With the rise of vernacular writing in the 12th century, one of the more popular late
medieval vernacular texts were compilations of animal lore called Bestiaries which
broadened and extended animal lore. Even today, we unconsciously assume an
allegorized animal world when we refer to the timid hare, the brave lion, the sly fox, the
lecherous goat, the gluttonous pig, the fearless eagle, the faithful dog, and so on.

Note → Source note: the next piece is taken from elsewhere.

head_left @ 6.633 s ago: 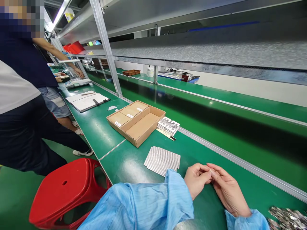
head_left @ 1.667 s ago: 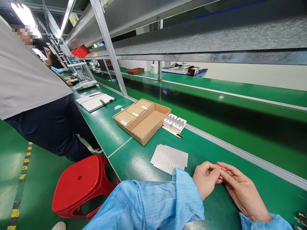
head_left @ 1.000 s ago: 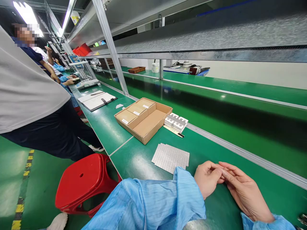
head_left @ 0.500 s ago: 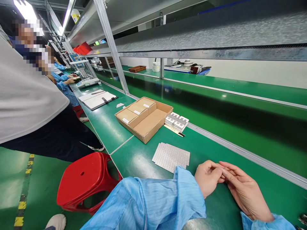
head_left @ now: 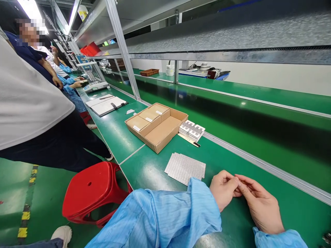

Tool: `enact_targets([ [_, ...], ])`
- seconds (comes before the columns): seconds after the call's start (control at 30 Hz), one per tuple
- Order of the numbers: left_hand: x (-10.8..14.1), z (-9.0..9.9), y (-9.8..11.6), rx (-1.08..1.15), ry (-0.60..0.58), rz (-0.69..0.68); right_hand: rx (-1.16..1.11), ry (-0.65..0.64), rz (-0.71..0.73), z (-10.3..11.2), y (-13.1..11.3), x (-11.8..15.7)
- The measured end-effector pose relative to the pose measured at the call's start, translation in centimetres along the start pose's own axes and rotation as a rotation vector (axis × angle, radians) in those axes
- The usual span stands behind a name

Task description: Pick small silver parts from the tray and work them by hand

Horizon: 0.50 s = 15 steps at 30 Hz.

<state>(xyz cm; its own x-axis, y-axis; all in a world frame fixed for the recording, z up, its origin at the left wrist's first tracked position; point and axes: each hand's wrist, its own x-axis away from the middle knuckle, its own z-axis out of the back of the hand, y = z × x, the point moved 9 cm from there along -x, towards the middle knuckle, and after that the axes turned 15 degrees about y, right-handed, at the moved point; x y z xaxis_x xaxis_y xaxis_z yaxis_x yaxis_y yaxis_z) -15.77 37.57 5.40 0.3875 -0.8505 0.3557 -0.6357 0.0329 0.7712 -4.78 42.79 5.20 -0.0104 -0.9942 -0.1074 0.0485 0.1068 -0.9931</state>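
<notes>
Above the green bench top my left hand [head_left: 222, 189] and my right hand [head_left: 261, 201] meet, fingertips touching. Both are closed in a pinch; whatever lies between the fingers, if anything, is hidden or too small to name. Just left of my left hand, a flat sheet of small silvery-white pieces in rows [head_left: 185, 168] lies on the bench, partly behind my blue sleeve. Farther back stands a shallow cardboard box [head_left: 157, 146] with several labelled brown packets [head_left: 147, 119] in its left part. Against its right side sits a stack of white cards with black print [head_left: 191, 130].
An open notebook [head_left: 106, 104] with a pen lies farther along the bench, before a scale [head_left: 96, 86]. A red stool [head_left: 89, 187] stands at the bench's left edge, near a person in a grey top [head_left: 31, 93]. A metal post [head_left: 124, 51] rises behind the box.
My right hand has shifted slightly to the left, its wrist lower in view and its fingertips still against my left hand. The bench things stay put; the view has moved slightly.
</notes>
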Motion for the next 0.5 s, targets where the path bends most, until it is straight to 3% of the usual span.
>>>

Renaissance Naturalism as Allegorical Vision
This leads me to a general point on allegory and naturalism. The rise of a new naturalism
in the Early Renaissance is not the end of “medieval” allegory. On the contrary,
Renaissance naturalism offered a new way to allegorize the world by introducing and
carefully organizing a rich, densely packed field of symbolic details. We have already
seen this in the Labors of the Months where the many details worked to affirm feudal
social and political hierarchies for courtly viewers. The more secular detail and
”observation” in those works, the more true courtly values became simply by imbedding
themselves deeply in a richly “described” empirical world grounded in a seemingly
everyday life.
To better comprehend how naturalism tends to be allegorical (especially between 1300
and 1700 when allegory ruled Western thinking as a principle of nature), we might
remember that naturalism is always selective. And in its selectivity, naturalism creates a
interpreted world skewed toward the values of dominant social groups (patrons and
audiences). In short, artistic naturalism necessarily encodes and disguises (naturalizes)
the shaping values of its audiences. See in this light, all Renaissance (and Baroque)
naturalism is inherently “allegorical” especially if we broaden the term “allegorical” to
include any tendency to impose moral, political, social and religious significance on
earthly things and events.
Modern Science and the End of Allegory as a Ruling Cultural Principle
While some allegorical tendencies continue in modern art and popular imagery, the age
of allegory as a ruling principle of culture lasted until the end of the seventeenth century.
It died in the early to mid eighteenth century as an emerging modern science demolished
most of the earlier, allegorical, astrological, theological, and symbolic interpretations of
the natural world including the fundamental idea that the cosmos was a fixed and stable
hierarchy with noble mind ruling base matter.